Integration with Istio

This page helps you get started using Istio with a Cilium-enabled Kubernetes cluster. This document covers the following common aspects of Cilium’s integration with Istio:

  • Cilium configuration

  • Istio configuration

  • Demo application

Cilium Configuration

The main goal of Cilium configuration is to ensure that traffic redirected to Istio’s sidecar proxies is not disrupted. Disruptions can happen when you enable Cilium’s kubeProxyReplacement feature (see Kubernetes Without kube-proxy docs), which enables socket based load balancing inside a Pod.

To ensure that Cilium does not interfere with Istio, Cilium must be deployed with the --config bpf-lb-sock-hostns-only=true cilium CLI flag or with the socketLB.hostNamespaceOnly Helm value. You can confirm the result with the following command:

$ kubectl get configmaps -n kube-system cilium-config -oyaml | grep bpf-lb-sock-hostns
bpf-lb-sock-hostns-only: "true"

Istio configuration

When you deploy Istio, be aware of:

  • The new experimental ambient mesh data plane is not supported, as it interferes with the Cilium data plane.

  • mTLS mode STRICT or PERMISSIVE (default) are not compatible with Cilium HTTP network policy.

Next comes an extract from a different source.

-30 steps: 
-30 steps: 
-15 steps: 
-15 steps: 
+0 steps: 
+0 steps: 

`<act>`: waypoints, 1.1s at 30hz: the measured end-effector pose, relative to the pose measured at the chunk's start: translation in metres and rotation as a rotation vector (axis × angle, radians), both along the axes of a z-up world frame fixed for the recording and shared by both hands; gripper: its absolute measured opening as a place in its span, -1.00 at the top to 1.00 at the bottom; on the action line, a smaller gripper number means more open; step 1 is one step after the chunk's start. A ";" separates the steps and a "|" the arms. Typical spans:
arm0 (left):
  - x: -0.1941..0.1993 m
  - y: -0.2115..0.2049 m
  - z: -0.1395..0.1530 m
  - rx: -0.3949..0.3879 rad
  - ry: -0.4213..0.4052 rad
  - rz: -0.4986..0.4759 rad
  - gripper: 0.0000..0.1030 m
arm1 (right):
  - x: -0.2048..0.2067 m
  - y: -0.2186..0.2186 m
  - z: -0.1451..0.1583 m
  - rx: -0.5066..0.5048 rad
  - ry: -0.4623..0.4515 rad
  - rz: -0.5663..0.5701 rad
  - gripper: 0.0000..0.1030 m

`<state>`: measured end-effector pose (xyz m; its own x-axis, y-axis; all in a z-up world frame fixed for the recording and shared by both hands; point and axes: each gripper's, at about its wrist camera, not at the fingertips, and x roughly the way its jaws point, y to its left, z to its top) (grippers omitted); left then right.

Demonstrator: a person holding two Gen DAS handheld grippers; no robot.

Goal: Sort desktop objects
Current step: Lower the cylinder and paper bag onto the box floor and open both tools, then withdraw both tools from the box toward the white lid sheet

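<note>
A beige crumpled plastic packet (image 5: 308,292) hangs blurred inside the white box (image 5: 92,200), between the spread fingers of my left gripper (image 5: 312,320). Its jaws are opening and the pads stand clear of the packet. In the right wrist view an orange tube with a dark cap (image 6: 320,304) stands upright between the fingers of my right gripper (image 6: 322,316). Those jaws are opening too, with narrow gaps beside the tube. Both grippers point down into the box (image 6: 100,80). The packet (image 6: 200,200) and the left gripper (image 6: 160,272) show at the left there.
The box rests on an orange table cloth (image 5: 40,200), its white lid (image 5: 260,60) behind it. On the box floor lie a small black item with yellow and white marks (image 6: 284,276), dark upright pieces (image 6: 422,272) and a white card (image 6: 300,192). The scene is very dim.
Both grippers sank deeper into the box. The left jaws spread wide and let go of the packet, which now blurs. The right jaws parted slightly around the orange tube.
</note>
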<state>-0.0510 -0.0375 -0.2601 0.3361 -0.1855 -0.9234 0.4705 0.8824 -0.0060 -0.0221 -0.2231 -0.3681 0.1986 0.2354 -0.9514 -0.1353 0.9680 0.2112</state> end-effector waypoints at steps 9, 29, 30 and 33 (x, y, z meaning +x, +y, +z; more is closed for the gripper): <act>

To use an HTTP-based network policy (for example, Layer 7 Examples), you must configure mtls.mode=DISABLE under Istio’s PeerAuthentication.

  • When using Kubernetes admission webhooks to inject sidecar proxies together with Cilium overlay mode (VXLAN or GENEVE), istiod pods must be running with hostNetwork: true in order to be reachable by the API server.

Demo Application

The following guide demonstrates the interaction between Istio’s mTLS mode and Cilium network policies, including the caveat described in the Istio configuration section.

Prerequisites

  • Istio is already installed on the local Kubernetes cluster.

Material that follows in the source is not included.